Everything in the data gets repeated exactly, except for the pictures.

··· MATERIAL PROVIDED

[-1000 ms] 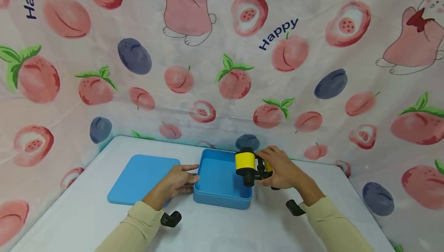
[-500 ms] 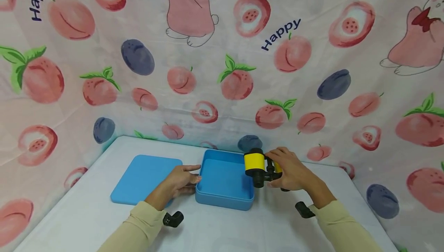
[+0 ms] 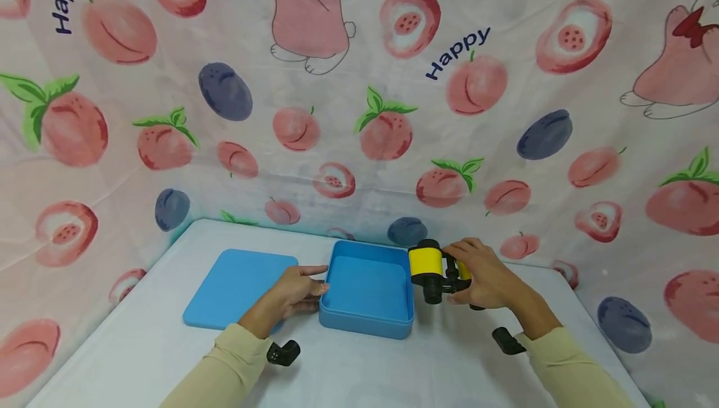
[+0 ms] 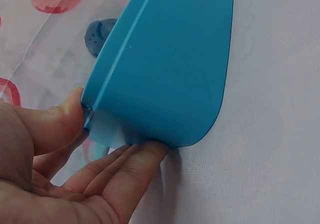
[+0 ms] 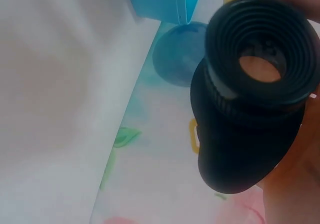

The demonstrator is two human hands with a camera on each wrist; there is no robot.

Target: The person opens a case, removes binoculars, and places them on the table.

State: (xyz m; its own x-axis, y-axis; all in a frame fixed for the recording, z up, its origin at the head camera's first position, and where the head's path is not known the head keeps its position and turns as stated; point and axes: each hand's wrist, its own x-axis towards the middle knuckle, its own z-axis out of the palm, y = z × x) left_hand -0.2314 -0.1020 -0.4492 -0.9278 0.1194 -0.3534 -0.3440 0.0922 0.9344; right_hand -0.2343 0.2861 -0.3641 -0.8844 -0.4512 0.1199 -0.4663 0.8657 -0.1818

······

▸ TASK ANSWER
[-1000 ms] 
[-500 ms] 
[+0 ms] 
[+0 ms] 
[+0 ms] 

The demonstrator is two human hands with a camera on each wrist; there is no robot.

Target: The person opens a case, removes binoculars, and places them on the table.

State: (xyz m; its own x-axis, y-axis; all in a frame fixed for the recording, z up, its origin at the head camera's first position, and where the head's path is not known the head keeps its position and turns as stated; point and axes: each hand's wrist, its own x-axis towards the middle knuckle, its own z-axis out of the palm, y = z × x) left_hand -0.2314 -0.1020 -0.4492 -0.9278 0.1194 -0.3534 -0.3440 0.0922 0.9344; right_hand -0.2343 0.2861 -0.3641 -0.8844 -0.4512 0.1199 -0.4663 0.8657 -0.1818

For this exercise, the work is now complete.